*** DATA Section Begins ***

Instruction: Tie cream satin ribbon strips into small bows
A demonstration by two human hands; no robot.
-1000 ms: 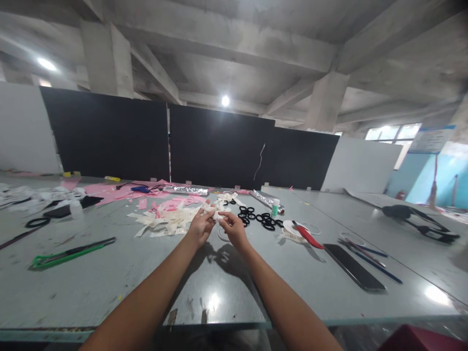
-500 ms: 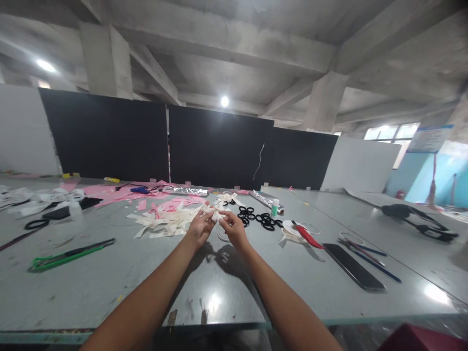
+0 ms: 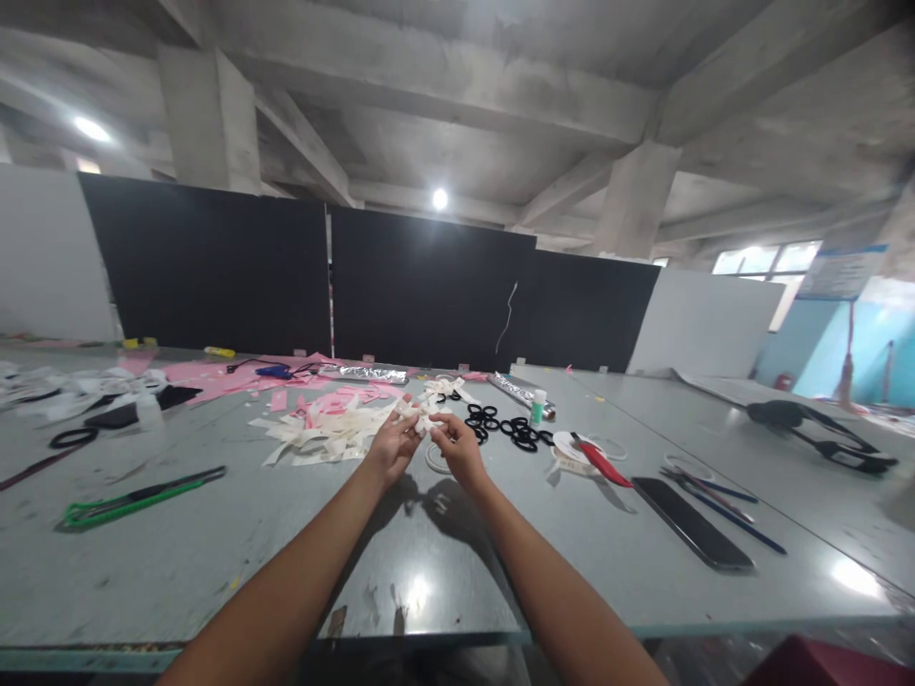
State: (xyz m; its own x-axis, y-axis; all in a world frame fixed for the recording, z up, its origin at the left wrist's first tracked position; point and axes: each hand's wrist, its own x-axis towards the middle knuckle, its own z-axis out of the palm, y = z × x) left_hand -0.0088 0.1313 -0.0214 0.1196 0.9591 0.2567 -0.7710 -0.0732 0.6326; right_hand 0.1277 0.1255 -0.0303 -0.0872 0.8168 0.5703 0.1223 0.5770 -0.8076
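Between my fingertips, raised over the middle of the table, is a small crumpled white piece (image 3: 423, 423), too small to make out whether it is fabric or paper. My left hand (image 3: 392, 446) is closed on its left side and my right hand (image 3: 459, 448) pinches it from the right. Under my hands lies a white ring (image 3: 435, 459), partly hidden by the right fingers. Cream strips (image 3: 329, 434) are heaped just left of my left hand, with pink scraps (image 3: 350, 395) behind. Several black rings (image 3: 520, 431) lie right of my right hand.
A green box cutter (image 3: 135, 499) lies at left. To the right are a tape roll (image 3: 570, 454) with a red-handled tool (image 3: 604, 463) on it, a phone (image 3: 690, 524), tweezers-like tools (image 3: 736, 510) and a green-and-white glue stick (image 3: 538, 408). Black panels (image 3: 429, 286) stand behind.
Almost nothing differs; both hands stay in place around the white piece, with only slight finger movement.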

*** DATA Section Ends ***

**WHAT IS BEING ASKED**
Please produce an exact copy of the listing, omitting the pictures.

**WRITTEN RESPONSE**
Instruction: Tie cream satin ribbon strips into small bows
A demonstration by two human hands; no robot.
-1000 ms: 
-500 ms: 
+0 ms: 
State: (xyz m; its own x-axis, y-axis; all in a world frame fixed for the recording, z up, its origin at the left wrist's first tracked position; point and axes: each hand's wrist, its own x-axis towards the middle knuckle, its own z-axis out of the palm, y = z × x) left_hand -0.0088 0.1313 -0.0214 0.1196 0.9591 0.2567 -0.7710 -0.0732 0.6326; right_hand 0.1277 0.1255 -0.0303 -0.0872 0.8168 0.5703 0.1223 0.5770 -0.8076
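Between my fingertips, raised over the middle of the table, is a small crumpled white piece (image 3: 423, 423), too small to make out whether it is fabric or paper. My left hand (image 3: 392, 446) is closed on its left side and my right hand (image 3: 459, 448) pinches it from the right. Under my hands lies a white ring (image 3: 435, 459), partly hidden by the right fingers. Cream strips (image 3: 329, 434) are heaped just left of my left hand, with pink scraps (image 3: 350, 395) behind. Several black rings (image 3: 520, 431) lie right of my right hand.
A green box cutter (image 3: 135, 499) lies at left. To the right are a tape roll (image 3: 570, 454) with a red-handled tool (image 3: 604, 463) on it, a phone (image 3: 690, 524), tweezers-like tools (image 3: 736, 510) and a green-and-white glue stick (image 3: 538, 408). Black panels (image 3: 429, 286) stand behind.
Almost nothing differs; both hands stay in place around the white piece, with only slight finger movement.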

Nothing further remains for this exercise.